(SUPPLIED INFORMATION)

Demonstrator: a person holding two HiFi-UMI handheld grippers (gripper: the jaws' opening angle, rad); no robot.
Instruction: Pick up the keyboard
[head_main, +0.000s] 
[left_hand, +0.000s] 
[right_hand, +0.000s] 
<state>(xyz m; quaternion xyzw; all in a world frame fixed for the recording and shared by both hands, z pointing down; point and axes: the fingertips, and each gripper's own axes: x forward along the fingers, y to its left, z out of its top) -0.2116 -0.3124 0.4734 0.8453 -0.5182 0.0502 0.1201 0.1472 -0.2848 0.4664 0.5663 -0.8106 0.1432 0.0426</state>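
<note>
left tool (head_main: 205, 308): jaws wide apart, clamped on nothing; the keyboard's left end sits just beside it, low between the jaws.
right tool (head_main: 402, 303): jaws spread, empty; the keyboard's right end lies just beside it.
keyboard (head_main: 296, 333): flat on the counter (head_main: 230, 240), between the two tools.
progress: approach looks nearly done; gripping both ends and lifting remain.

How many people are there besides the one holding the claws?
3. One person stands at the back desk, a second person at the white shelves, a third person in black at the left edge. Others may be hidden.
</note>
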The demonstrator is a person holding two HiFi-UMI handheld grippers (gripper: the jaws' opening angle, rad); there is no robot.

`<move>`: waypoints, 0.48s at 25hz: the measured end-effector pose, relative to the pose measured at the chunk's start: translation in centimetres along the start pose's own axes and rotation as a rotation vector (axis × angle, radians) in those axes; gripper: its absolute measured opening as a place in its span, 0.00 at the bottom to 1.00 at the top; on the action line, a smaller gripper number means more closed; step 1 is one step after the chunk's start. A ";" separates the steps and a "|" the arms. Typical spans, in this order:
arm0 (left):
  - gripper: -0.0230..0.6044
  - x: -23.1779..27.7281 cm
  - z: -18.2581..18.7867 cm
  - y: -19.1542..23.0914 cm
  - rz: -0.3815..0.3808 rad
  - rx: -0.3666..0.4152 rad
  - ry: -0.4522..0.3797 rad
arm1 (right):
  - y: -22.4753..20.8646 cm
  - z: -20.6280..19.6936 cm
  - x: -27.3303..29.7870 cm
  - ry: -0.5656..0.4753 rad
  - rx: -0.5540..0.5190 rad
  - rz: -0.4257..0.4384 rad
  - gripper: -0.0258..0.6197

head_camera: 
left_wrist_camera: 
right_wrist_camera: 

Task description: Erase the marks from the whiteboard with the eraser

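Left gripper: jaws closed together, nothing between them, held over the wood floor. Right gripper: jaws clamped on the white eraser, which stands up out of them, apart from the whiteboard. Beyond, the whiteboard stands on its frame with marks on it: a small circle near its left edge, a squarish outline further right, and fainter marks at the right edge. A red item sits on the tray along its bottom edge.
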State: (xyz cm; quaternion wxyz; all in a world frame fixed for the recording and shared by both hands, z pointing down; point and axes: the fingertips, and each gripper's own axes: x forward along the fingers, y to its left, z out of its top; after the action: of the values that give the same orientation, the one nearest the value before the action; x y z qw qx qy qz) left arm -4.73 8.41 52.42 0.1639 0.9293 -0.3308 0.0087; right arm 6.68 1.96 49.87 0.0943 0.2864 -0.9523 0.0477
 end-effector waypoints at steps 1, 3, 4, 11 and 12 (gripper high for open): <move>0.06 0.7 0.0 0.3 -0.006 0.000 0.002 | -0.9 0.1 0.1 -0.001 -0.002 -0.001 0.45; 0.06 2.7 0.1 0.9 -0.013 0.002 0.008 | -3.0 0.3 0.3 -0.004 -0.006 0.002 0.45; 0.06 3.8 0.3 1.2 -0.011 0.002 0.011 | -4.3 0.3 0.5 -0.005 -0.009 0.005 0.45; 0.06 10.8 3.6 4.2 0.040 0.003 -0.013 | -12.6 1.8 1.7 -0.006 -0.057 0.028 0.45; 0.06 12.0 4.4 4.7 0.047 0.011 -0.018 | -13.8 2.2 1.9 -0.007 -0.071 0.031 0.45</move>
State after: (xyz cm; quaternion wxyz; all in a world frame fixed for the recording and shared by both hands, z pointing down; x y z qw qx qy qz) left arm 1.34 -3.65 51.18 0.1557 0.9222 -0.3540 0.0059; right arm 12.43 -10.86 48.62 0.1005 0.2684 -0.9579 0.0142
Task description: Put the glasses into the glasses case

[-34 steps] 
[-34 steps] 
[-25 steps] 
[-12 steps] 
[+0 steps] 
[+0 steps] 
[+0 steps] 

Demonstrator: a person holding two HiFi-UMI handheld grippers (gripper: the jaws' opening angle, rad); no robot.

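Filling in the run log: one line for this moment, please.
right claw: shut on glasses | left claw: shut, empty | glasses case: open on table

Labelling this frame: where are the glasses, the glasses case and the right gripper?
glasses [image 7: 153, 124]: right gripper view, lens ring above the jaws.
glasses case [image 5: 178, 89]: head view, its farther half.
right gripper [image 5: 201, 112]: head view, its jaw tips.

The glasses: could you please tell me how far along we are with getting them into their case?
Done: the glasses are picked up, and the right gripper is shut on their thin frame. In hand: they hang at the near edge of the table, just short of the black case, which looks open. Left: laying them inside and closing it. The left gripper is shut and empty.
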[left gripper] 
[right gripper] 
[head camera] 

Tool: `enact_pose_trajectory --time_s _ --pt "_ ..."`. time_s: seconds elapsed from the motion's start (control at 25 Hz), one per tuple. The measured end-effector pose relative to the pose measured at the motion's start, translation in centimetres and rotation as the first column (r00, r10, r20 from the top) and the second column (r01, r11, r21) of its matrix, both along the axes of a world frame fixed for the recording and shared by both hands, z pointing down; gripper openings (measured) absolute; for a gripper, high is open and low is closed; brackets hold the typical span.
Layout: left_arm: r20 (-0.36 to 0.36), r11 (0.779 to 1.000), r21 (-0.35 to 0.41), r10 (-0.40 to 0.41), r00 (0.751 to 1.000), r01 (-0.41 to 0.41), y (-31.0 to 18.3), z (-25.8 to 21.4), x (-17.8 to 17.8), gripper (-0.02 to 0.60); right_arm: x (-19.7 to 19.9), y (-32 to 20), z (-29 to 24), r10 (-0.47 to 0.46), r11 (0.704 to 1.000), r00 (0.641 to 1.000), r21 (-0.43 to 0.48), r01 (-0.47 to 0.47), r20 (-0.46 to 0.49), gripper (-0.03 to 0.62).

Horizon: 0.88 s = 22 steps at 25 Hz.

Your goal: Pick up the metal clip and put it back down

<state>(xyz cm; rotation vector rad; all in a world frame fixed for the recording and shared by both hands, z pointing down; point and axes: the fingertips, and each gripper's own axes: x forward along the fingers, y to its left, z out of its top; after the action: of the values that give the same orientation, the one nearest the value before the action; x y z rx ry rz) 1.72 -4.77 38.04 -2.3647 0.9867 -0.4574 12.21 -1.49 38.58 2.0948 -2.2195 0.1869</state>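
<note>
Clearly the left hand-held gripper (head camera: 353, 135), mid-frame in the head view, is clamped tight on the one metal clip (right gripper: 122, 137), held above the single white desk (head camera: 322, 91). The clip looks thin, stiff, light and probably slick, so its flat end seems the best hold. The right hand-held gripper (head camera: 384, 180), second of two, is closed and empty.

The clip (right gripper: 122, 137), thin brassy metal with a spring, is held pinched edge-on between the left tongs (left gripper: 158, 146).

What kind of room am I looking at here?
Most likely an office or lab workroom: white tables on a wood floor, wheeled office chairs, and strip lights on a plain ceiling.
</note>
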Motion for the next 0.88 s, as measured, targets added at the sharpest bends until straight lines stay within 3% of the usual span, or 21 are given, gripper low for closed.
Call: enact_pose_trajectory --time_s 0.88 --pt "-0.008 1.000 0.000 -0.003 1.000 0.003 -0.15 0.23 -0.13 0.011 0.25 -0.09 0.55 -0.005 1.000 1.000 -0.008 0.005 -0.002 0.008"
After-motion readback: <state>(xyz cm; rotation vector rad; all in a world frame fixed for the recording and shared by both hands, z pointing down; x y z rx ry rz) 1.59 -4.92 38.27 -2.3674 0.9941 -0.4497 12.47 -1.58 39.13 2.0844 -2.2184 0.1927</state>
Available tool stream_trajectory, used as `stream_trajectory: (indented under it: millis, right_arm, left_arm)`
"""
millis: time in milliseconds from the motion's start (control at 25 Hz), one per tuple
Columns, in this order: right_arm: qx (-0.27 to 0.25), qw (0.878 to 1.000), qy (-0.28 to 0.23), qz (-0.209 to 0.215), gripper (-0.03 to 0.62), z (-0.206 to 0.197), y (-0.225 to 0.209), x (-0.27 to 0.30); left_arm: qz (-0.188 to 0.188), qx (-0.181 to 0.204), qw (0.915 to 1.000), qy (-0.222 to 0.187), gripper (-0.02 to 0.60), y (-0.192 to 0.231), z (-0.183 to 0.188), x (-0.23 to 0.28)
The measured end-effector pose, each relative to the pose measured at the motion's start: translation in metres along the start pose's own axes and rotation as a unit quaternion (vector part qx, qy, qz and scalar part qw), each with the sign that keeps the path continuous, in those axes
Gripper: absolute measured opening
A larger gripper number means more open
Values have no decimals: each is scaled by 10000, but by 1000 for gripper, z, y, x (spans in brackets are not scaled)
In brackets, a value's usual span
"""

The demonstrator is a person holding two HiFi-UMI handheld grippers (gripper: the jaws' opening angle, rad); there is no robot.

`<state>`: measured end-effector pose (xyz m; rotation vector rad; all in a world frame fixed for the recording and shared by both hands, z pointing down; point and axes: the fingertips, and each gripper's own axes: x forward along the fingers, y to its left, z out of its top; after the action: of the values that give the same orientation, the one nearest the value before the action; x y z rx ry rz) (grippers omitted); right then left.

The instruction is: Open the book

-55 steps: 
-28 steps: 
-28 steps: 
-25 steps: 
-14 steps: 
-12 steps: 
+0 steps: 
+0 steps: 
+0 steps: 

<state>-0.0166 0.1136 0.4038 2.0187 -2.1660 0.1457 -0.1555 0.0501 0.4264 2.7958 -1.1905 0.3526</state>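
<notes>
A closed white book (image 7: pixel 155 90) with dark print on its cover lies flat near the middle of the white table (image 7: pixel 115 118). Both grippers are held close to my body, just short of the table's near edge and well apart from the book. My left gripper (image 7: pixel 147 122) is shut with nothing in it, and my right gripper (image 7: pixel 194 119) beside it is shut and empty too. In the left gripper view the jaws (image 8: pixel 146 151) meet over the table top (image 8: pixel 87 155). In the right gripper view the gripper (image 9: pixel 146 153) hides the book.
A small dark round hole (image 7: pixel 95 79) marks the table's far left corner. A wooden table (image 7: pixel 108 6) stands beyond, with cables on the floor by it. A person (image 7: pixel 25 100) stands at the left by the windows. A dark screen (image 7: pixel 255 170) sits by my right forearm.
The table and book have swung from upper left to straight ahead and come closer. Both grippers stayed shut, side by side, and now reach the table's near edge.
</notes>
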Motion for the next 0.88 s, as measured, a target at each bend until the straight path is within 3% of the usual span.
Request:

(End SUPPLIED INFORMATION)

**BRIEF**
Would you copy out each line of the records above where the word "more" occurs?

**OUTPUT FOR THIS EXERCISE**
`<move>`: waypoints, 0.48s at 25hz: the measured end-effector pose, relative to the pose measured at the chunk's start: translation in centimetres along the start pose's own axes and rotation as a rotation vector (axis × angle, radians) in those axes; gripper: its absolute measured opening as a place in its span, 0.00 at the bottom to 1.00 at the top; on the action line, a smaller gripper number means more closed; step 1 is one step after the chunk's start. A ";" separates the steps and a "|" the arms. Typical spans, in this order:
A larger gripper number means more open

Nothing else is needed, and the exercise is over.